As such, he was steadfast in his belief that wireless technology and communication can create incredible opportunities. And he isn’t alone. Consider several of the other forces, currently fueling innovation in mobility, whether it’s machine learning, self-driving cars, wearables or GPS:
Machine learning is the ability to understand and predict future behavior. Imagine what a device can do with this capability. We will need to build more than devices.
Self-driving cars are still in their infancy but have shown incredible promise.

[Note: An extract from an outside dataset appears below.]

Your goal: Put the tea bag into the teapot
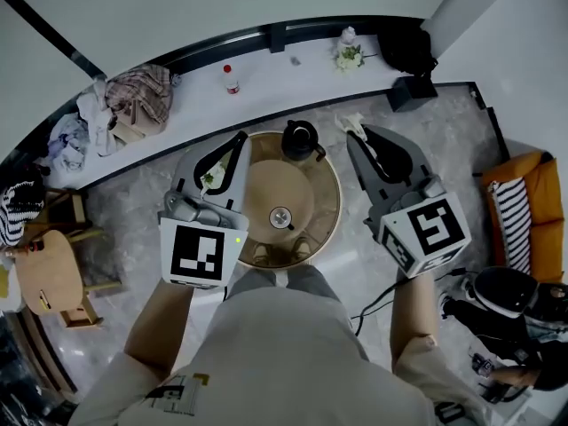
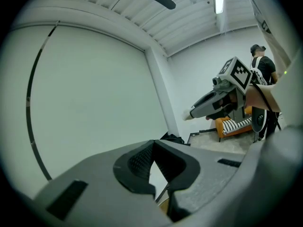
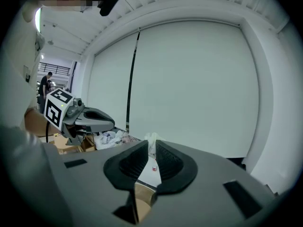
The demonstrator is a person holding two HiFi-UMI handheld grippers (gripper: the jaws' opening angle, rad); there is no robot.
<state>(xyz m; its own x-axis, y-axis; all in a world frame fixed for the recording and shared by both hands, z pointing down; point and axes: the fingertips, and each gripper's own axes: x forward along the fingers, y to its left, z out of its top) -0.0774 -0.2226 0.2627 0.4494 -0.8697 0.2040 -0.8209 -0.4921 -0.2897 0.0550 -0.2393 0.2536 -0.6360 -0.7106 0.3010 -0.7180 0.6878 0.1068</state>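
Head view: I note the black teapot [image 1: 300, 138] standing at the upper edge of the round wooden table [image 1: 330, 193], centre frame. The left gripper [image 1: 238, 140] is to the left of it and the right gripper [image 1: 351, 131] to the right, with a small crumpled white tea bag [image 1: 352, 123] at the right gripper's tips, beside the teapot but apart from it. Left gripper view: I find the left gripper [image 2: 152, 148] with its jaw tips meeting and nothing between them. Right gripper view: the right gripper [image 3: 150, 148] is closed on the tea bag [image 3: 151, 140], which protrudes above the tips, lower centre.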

Evidence indicates they will dramatically reduce the number of vehicle crashes.
Wearables are always evolving and the devices we use them on — from smart watches to pacemakers to clothing — can enhance people’s lives with the technology they’re offered.
All of this is exciting, of course, but does it mean that mobile tech as we know it can’t evolve or even evolve. Surely we can create even better ways to do things. There’s no question that Bunyak has won this debate already.
That doesn’t mean that the future we are now building will cease to exist. It’s just that our world will look a bit different.